Data excerpts Block Start

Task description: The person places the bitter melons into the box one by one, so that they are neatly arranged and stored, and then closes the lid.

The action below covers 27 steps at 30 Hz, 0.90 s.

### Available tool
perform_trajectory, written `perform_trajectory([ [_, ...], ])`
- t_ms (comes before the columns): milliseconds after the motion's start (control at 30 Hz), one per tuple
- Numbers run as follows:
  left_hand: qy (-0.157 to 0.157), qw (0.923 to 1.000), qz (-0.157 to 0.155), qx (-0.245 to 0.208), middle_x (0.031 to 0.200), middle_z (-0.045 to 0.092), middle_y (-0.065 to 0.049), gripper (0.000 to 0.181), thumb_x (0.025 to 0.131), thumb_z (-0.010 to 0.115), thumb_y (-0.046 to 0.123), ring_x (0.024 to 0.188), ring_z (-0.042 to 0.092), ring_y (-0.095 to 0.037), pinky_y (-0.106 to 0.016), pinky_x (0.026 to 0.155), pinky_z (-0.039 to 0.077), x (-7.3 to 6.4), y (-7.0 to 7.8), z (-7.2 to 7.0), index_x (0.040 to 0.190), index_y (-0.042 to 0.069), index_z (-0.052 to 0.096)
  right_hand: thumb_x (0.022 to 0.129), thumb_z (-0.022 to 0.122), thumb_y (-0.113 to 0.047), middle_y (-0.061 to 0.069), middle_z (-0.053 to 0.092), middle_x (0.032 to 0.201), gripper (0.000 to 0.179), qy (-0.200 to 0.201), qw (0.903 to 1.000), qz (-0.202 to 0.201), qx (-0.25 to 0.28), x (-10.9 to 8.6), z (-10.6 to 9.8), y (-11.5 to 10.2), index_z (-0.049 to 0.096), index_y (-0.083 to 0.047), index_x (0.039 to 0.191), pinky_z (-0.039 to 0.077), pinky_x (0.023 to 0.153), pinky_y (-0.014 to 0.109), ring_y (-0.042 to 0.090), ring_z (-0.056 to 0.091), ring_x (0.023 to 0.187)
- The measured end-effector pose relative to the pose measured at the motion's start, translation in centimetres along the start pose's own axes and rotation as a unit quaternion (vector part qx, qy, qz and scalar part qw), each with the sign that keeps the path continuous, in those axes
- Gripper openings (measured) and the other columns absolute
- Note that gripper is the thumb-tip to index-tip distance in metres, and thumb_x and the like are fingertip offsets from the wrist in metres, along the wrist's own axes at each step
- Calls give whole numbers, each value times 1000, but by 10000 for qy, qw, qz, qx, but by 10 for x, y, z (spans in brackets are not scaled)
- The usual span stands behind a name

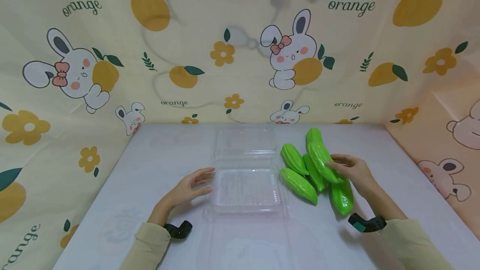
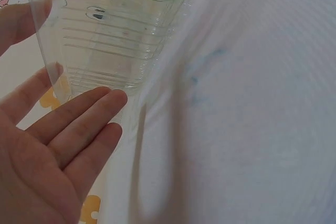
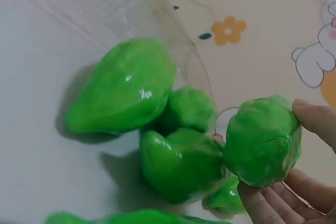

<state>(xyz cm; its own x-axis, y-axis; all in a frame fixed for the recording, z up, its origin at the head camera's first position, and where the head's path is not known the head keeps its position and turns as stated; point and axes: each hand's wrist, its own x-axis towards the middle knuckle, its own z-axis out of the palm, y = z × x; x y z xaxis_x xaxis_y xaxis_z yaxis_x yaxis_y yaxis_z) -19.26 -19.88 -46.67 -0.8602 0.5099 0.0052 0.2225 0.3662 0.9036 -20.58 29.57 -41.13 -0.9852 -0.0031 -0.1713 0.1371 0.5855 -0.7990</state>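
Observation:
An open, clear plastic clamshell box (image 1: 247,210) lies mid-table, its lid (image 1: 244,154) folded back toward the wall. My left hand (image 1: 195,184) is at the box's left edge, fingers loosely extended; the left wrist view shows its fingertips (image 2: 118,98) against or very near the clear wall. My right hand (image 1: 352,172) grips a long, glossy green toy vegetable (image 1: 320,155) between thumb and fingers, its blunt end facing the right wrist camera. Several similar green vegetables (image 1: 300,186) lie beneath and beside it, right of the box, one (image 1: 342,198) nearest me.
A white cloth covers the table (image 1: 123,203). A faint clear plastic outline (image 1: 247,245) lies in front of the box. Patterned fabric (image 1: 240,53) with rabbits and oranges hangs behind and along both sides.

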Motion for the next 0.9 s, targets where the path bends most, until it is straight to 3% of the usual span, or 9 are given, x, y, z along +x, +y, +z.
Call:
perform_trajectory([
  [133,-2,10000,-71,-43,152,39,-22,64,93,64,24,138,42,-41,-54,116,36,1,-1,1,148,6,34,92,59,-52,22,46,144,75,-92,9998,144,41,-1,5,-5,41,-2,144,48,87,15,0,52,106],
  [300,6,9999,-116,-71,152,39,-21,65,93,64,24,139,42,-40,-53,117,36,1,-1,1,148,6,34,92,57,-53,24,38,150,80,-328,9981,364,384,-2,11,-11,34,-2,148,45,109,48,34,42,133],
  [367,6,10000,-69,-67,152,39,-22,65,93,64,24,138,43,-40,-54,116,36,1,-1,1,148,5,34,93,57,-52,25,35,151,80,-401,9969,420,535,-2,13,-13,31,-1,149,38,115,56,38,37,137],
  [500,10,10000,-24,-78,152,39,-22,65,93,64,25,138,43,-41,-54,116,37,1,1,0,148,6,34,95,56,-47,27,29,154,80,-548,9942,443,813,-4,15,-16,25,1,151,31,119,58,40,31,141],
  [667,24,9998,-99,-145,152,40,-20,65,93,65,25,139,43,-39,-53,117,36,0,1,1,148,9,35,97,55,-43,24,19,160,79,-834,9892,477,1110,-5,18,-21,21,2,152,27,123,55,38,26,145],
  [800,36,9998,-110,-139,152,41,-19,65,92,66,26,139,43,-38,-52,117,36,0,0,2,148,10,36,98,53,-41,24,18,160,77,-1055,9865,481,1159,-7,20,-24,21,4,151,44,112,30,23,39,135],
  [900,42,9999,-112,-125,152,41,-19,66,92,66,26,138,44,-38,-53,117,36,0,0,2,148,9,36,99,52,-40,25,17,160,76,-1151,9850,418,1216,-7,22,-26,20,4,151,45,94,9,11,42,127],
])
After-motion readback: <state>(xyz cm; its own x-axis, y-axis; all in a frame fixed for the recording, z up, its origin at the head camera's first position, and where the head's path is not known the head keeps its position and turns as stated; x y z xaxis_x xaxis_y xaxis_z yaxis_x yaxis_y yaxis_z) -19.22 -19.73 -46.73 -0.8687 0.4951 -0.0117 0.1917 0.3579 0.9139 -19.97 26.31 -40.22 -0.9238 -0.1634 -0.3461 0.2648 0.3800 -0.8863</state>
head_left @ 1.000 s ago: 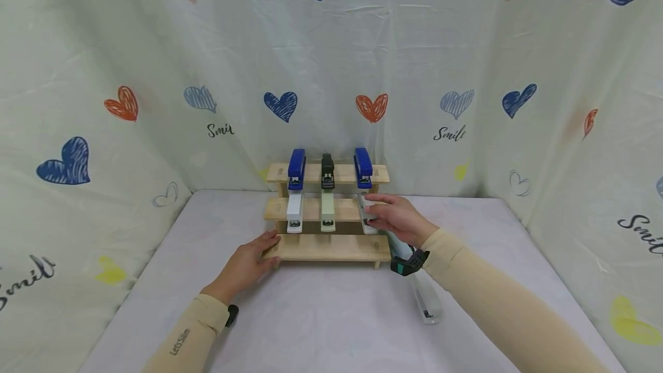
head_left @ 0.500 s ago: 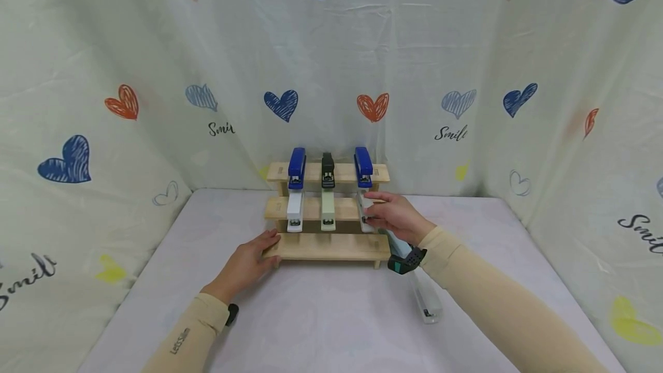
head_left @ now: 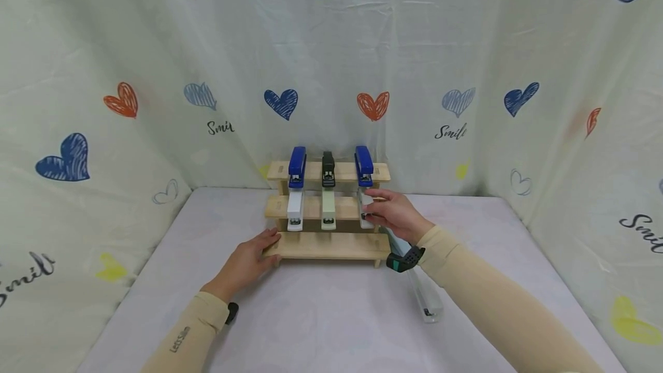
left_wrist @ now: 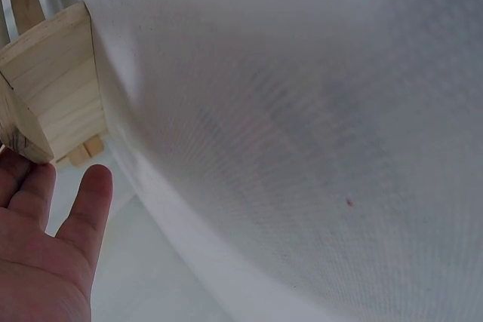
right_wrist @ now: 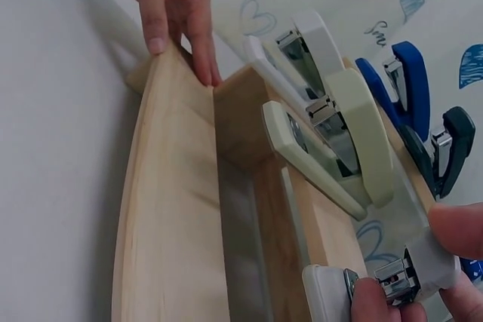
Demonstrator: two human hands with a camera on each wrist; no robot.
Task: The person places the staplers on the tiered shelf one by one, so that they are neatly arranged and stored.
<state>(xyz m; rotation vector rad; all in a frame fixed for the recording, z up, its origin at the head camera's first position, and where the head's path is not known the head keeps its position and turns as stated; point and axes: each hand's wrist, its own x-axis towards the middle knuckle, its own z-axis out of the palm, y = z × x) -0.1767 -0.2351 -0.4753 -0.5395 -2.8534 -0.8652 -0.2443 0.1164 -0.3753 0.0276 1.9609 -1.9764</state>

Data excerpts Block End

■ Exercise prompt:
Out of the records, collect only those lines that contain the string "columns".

■ Solved exercise:
- t_ms (comes before the columns): milliseconds after the motion's start (control at 30 Hz), one per tuple
- Gripper openings (measured) and the other columns absolute

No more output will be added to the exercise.